Testing AI Features: Reliable Tests for an Unreliable Component

The Problem

You’ve written the AI feature. You want to write tests. You open a new test file and type:

var result = await _ai.SummarizeAsync(document.Body);
Assert.Equal("This document is about...", result);

And then you stop. Because that test will fail. Not because the code is wrong — because the model will return different text every time. Different phrasing, different length, maybe a different structure. That’s how language models work. Same input, different output.

So what do you test?

A developer stares at their screen showing Assert.Equal with a giant red X. On a whiteboard behind them: "same input ≠ same output" with arrows going in multiple directions. Confused expression, scratching their head.

Most teams end up in one of two bad places. Either they don’t test the AI layer at all (“it’s non-deterministic, what’s the point?”) — and they find bugs in production. Or they mock everything so heavily that their tests never touch the real AI behaviour — and they still find bugs in production, just different ones.

The right answer is three separate layers of testing, each with a different goal:

Layer 1 — Unit tests. Mock the AI entirely. Test your application logic. Does the controller handle a null response correctly? Does the enricher skip already-enriched documents? Does the consent middleware block the right requests? These tests run fast, don’t call any external service, and they cover the code around the AI.

Layer 2 — Integration tests. Test failure paths with fake HTTP handlers. Does the circuit breaker open after 5 failures? Does the fallback return null instead of throwing? These tests validate the resilience behaviour from article 2, without needing a real AI provider.

Layer 3 — Eval tests. Call the real model with a fixed set of inputs. Don’t assert exact output — assert quality criteria. Is the response non-empty? Does it meet a minimum length? Does it follow the expected structure? Does it avoid refusal patterns?
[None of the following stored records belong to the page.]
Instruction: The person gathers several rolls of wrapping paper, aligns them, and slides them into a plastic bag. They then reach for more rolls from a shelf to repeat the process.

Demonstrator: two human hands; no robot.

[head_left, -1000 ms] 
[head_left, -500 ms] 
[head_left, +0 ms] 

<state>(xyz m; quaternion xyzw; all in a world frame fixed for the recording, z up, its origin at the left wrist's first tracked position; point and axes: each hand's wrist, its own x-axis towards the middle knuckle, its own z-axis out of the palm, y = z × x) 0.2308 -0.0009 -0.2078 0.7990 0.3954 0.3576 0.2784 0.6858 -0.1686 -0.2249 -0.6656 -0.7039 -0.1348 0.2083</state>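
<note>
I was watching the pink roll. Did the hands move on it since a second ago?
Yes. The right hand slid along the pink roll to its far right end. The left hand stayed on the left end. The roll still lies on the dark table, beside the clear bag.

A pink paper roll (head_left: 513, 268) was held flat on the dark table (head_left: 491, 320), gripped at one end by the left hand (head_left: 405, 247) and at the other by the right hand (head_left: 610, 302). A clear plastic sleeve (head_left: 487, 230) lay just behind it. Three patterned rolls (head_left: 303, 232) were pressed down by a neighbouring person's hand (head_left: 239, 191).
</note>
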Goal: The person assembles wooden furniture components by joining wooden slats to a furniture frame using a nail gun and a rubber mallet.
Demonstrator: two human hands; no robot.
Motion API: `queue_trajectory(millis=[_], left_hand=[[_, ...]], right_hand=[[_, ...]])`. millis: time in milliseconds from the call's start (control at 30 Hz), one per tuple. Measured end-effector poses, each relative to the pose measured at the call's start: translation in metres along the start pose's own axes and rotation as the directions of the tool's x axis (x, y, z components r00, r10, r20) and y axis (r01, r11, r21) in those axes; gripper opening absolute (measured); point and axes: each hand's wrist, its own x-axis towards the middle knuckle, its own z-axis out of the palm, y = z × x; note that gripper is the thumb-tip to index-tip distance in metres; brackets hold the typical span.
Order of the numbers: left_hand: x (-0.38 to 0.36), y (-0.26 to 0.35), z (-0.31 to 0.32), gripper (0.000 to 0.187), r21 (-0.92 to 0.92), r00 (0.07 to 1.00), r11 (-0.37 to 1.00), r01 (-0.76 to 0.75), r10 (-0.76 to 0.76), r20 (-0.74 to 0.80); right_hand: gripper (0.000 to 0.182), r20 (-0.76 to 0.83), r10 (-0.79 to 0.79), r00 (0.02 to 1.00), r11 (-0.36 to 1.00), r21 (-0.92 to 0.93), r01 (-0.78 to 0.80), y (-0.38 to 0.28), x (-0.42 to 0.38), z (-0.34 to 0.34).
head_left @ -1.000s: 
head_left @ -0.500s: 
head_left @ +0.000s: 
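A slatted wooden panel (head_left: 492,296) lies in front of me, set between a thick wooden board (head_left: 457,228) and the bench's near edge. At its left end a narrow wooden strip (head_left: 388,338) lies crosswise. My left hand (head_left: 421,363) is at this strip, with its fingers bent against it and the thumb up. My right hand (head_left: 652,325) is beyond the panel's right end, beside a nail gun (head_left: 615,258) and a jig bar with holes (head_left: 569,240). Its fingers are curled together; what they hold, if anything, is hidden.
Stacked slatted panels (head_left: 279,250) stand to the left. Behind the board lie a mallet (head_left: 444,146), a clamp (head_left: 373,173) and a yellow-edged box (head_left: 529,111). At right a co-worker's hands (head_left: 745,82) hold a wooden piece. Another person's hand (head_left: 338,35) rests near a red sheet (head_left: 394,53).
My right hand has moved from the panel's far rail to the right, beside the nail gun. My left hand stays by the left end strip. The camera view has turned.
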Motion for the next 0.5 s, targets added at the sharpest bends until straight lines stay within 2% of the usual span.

These run less frequently, cost real tokens, and catch regressions when the model changes.

Each layer answers a different question. Together, they give you real coverage.

Three stacked layers like a building: bottom layer "UNIT TESTS" with a developer holding a puppet AI, middle layer "INTEGRATION TESTS" with a tripped circuit breaker, top layer "EVAL TESTS" with a robot grading papers with a rubric. Each has a clock showing increasing time.

Execute

Layer 1 — Unit tests with a mocked AI service

The interface from article 2 (IAiSummaryService) makes this easy. You can replace the real implementation with a controlled fake.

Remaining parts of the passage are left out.